Virtual hardware templates are called flavors
. The
default installation provides five flavors. By default, these are
configurable by admin users, however that behavior can be changed by
redefining the access controls for
compute_extension:flavormanage
in /etc/nova/policy.json
on the
compute-api
server.
For a list of flavors that are available on your system:
$ nova flavor-list
+-----+-----------+-----------+------+-----------+------+-------+-------------+-----------+
| ID | Name | Memory_MB | Disk | Ephemeral | Swap | VCPUs | RXTX_Factor | Is_Public |
+-----+-----------+-----------+------+-----------+------+-------+-------------+-----------+
| 1 | m1.tiny | 512 | 1 | 0 | | 1 | 1.0 | True |
| 2 | m1.small | 2048 | 20 | 0 | | 1 | 1.0 | True |
| 3 | m1.medium | 4096 | 40 | 0 | | 2 | 1.0 | True |
| 4 | m1.large | 8192 | 80 | 0 | | 4 | 1.0 | True |
| 5 | m1.xlarge | 16384 | 160 | 0 | | 8 | 1.0 | True |
+-----+-----------+-----------+------+-----------+------+-------+-------------+-----------+
Compute service architecture
These basic categories describe the service architecture and information about the cloud controller.
API server
At the heart of the cloud framework is an API server, which makes command and control of the hypervisor, storage, and networking programmatically available to users.

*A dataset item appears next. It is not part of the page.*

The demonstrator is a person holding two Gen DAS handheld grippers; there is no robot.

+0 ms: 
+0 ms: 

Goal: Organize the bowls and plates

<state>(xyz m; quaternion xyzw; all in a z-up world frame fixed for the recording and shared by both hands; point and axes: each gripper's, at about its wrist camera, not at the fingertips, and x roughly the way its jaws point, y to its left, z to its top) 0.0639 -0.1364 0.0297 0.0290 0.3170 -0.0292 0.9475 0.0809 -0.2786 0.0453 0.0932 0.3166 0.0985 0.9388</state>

The API endpoints are basic HTTP web services which handle authentication, authorization, and basic command and control functions using various API interfaces under the Amazon, Rackspace, and related models. This enables API compatibility with multiple existing tool sets created for interaction with offerings from other vendors. This broad compatibility prevents vendor lock-in.
Message queue
A messaging queue brokers the interaction between compute nodes (processing), the networking controllers (software which controls network infrastructure), API endpoints, the scheduler (determines which physical hardware to allocate to a virtual resource), and similar components. Communication to and from the cloud controller is handled by HTTP requests through multiple API endpoints.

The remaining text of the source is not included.